Directions for this task | Since pictures do not belong in the copy, please repeat every record below exactly without them.

Excerpted records |
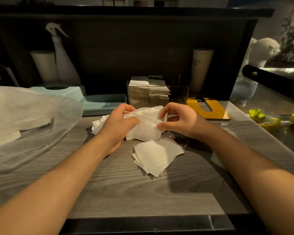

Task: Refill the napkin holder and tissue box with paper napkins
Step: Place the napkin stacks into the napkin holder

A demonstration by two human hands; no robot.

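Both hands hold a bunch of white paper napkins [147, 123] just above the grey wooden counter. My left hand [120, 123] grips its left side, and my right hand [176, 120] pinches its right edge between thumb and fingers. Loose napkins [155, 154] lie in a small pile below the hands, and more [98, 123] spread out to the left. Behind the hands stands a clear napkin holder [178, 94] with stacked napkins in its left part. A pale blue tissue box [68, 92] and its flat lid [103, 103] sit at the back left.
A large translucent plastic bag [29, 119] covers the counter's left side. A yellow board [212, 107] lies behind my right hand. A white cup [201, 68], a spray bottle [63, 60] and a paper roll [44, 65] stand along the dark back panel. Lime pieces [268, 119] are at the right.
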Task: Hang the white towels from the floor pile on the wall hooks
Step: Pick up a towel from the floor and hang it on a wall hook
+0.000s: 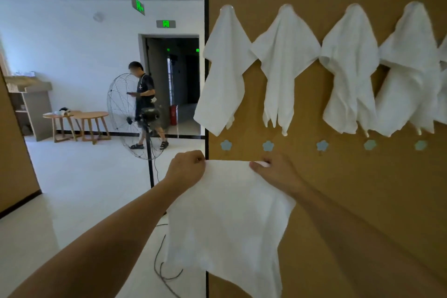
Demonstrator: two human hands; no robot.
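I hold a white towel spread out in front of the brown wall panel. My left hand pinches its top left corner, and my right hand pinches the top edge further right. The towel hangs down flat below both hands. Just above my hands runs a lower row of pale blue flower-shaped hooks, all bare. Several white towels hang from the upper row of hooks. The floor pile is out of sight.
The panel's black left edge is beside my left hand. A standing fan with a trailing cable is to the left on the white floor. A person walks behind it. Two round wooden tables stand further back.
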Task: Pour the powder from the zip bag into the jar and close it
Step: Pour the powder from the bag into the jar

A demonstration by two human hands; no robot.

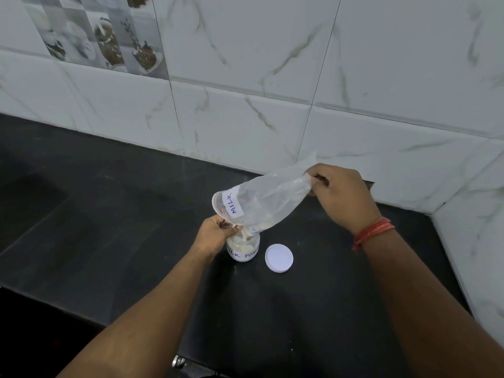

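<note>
My hands tip the zip bag (261, 200) over the open jar (243, 248), near the worktop's back edge.
Left hand (215, 236) pinches its mouth at the rim, right hand (338, 195) grips the raised bottom; I should lift gently and shake out the last powder, lid (279, 258) waiting beside.

The clear zip bag (263, 199) hangs tilted in the air, its open mouth turned down and left over the jar, its closed bottom end raised to the right. A white label on it reads "MILK" in blue. A little pale powder (266, 223) clings in its lowest fold. Under the mouth stands my small clear jar (243, 248), upright on the black desk (109, 214), partly filled with powder and lettered "MILK POW". Its round white lid (279, 258) lies flat just beside it, to the right.
</note>
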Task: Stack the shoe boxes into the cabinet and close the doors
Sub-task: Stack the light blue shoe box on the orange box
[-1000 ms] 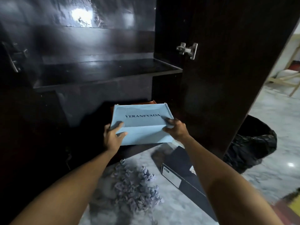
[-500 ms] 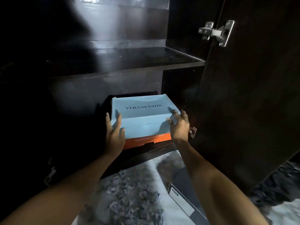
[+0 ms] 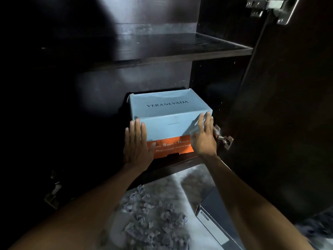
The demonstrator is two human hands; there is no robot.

Final answer |
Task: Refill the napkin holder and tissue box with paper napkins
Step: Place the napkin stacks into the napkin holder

A demonstration by two human hands; no robot.

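Both hands hold a bunch of white paper napkins [147, 123] just above the grey wooden counter. My left hand [120, 123] grips its left side, and my right hand [176, 120] pinches its right edge between thumb and fingers. Loose napkins [155, 154] lie in a small pile below the hands, and more [98, 123] spread out to the left. Behind the hands stands a clear napkin holder [178, 94] with stacked napkins in its left part. A pale blue tissue box [68, 92] and its flat lid [103, 103] sit at the back left.
A large translucent plastic bag [29, 119] covers the counter's left side. A yellow board [212, 107] lies behind my right hand. A white cup [201, 68], a spray bottle [63, 60] and a paper roll [44, 65] stand along the dark back panel. Lime pieces [268, 119] are at the right.
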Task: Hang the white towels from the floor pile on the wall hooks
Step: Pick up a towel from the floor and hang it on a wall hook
+0.000s: 
Demonstrator: two human hands; no robot.
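I hold a white towel spread out in front of the brown wall panel. My left hand pinches its top left corner, and my right hand pinches the top edge further right. The towel hangs down flat below both hands. Just above my hands runs a lower row of pale blue flower-shaped hooks, all bare. Several white towels hang from the upper row of hooks. The floor pile is out of sight.
The panel's black left edge is beside my left hand. A standing fan with a trailing cable is to the left on the white floor. A person walks behind it. Two round wooden tables stand further back.
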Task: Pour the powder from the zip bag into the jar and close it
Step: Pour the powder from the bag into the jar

A demonstration by two human hands; no robot.


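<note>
My hands tip the zip bag (261, 200) over the open jar (243, 248), near the worktop's back edge.
Left hand (215, 236) pinches its mouth at the rim, right hand (338, 195) grips the raised bottom; I should lift gently and shake out the last powder, lid (279, 258) waiting beside.

The clear zip bag (263, 199) hangs tilted in the air, its open mouth turned down and left over the jar, its closed bottom end raised to the right. A white label on it reads "MILK" in blue. A little pale powder (266, 223) clings in its lowest fold. Under the mouth stands my small clear jar (243, 248), upright on the black desk (109, 214), partly filled with powder and lettered "MILK POW". Its round white lid (279, 258) lies flat just beside it, to the right.
</note>
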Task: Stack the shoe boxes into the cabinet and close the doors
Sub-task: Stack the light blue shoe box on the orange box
[-1000 ms] 
[-500 ms] 
[+0 ms] 
The demonstrator is two human hands; there is no robot.

Nothing more remains for this exercise.